About this exercise
Every entry below must be reproduced exactly.
----------------------------------------
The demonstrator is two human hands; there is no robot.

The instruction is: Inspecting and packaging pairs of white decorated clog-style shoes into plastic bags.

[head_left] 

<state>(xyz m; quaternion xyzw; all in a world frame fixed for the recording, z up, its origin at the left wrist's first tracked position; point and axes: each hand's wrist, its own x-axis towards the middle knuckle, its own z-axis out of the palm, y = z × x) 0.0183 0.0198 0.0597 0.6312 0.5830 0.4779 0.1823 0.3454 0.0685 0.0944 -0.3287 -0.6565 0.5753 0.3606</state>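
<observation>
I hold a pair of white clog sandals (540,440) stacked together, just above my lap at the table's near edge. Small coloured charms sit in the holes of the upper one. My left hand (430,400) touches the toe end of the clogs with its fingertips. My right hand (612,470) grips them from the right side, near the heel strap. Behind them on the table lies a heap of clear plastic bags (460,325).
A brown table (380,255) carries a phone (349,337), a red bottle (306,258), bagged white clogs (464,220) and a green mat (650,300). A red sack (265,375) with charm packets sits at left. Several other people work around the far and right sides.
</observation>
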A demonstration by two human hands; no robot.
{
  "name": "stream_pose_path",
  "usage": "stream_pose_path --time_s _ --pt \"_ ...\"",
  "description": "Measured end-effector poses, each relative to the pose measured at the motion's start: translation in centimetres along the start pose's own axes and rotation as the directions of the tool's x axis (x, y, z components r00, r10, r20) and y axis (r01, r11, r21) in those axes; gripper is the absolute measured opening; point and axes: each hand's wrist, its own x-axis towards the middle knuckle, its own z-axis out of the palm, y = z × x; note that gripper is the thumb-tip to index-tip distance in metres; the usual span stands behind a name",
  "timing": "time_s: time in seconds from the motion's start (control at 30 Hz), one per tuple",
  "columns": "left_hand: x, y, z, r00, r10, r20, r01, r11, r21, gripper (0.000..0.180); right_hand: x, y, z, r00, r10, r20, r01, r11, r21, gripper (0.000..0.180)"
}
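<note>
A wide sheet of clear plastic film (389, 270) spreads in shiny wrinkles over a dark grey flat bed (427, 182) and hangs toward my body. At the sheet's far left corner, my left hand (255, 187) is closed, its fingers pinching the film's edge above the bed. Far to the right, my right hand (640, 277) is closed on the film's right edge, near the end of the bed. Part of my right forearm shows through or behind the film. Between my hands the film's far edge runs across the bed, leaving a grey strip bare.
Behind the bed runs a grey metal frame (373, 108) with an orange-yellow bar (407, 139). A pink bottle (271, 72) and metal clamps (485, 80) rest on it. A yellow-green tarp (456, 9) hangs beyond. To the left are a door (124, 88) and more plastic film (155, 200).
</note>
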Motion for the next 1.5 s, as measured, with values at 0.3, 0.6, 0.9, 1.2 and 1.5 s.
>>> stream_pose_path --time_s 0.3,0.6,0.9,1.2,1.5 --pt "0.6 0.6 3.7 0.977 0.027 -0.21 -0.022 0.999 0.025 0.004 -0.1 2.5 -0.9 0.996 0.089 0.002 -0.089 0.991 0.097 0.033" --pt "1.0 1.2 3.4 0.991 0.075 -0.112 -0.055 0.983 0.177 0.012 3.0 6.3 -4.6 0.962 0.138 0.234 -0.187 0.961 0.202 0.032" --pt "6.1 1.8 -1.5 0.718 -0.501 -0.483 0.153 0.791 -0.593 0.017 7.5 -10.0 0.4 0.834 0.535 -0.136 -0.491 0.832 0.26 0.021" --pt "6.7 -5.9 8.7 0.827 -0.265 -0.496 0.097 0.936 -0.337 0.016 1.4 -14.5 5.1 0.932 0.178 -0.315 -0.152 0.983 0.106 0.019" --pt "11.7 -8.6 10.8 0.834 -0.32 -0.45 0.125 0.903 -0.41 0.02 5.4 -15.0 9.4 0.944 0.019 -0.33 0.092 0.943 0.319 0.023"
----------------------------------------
Answer for the task
The demonstrator is two human hands; there is no robot.

The instruction is: Inspecting and packaging pairs of white decorated clog-style shoes into plastic bags.

[head_left] 

<state>(xyz m; quaternion xyzw; all in a world frame fixed for the recording, z up, its origin at the left wrist's first tracked position; point and axes: each hand's wrist, its own x-axis towards the middle knuckle, its own z-axis out of the palm, y = z × x) 0.0183 0.0198 0.0597 0.6312 0.5830 0.4779 0.1823 0.3454 0.0685 0.0944 -0.3287 -0.6565 0.5753 0.3606</state>
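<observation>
I hold a pair of white clog sandals (540,440) stacked together, just above my lap at the table's near edge. Small coloured charms sit in the holes of the upper one. My left hand (430,400) touches the toe end of the clogs with its fingertips. My right hand (612,470) grips them from the right side, near the heel strap. Behind them on the table lies a heap of clear plastic bags (460,325).
A brown table (380,255) carries a phone (349,337), a red bottle (306,258), bagged white clogs (464,220) and a green mat (650,300). A red sack (265,375) with charm packets sits at left. Several other people work around the far and right sides.
</observation>
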A demonstration by two human hands; no robot.
{
  "name": "stream_pose_path",
  "usage": "stream_pose_path --time_s _ --pt \"_ ...\"",
  "description": "Measured end-effector poses, each relative to the pose measured at the motion's start: translation in centimetres along the start pose's own axes and rotation as the directions of the tool's x axis (x, y, z components r00, r10, r20) and y axis (r01, r11, r21) in those axes; gripper is the absolute measured opening; point and axes: each hand's wrist, its own x-axis towards the middle knuckle, its own z-axis out of the palm, y = z × x; note that gripper is the thumb-tip to index-tip distance in metres; the usual span stands behind a name",
  "timing": "time_s: time in seconds from the motion's start (control at 30 Hz), one per tuple",
  "columns": "left_hand: x, y, z, r00, r10, r20, r01, r11, r21, gripper (0.000..0.180); right_hand: x, y, z, r00, r10, r20, r01, r11, r21, gripper (0.000..0.180)"
}
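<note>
A wide sheet of clear plastic film (389, 270) spreads in shiny wrinkles over a dark grey flat bed (427, 182) and hangs toward my body. At the sheet's far left corner, my left hand (255, 187) is closed, its fingers pinching the film's edge above the bed. Far to the right, my right hand (640, 277) is closed on the film's right edge, near the end of the bed. Part of my right forearm shows through or behind the film. Between my hands the film's far edge runs across the bed, leaving a grey strip bare.
Behind the bed runs a grey metal frame (373, 108) with an orange-yellow bar (407, 139). A pink bottle (271, 72) and metal clamps (485, 80) rest on it. A yellow-green tarp (456, 9) hangs beyond. To the left are a door (124, 88) and more plastic film (155, 200).
</note>
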Motion for the next 1.5 s, as measured, with values at 0.3, 0.6, 0.9, 1.2 and 1.5 s.
>>> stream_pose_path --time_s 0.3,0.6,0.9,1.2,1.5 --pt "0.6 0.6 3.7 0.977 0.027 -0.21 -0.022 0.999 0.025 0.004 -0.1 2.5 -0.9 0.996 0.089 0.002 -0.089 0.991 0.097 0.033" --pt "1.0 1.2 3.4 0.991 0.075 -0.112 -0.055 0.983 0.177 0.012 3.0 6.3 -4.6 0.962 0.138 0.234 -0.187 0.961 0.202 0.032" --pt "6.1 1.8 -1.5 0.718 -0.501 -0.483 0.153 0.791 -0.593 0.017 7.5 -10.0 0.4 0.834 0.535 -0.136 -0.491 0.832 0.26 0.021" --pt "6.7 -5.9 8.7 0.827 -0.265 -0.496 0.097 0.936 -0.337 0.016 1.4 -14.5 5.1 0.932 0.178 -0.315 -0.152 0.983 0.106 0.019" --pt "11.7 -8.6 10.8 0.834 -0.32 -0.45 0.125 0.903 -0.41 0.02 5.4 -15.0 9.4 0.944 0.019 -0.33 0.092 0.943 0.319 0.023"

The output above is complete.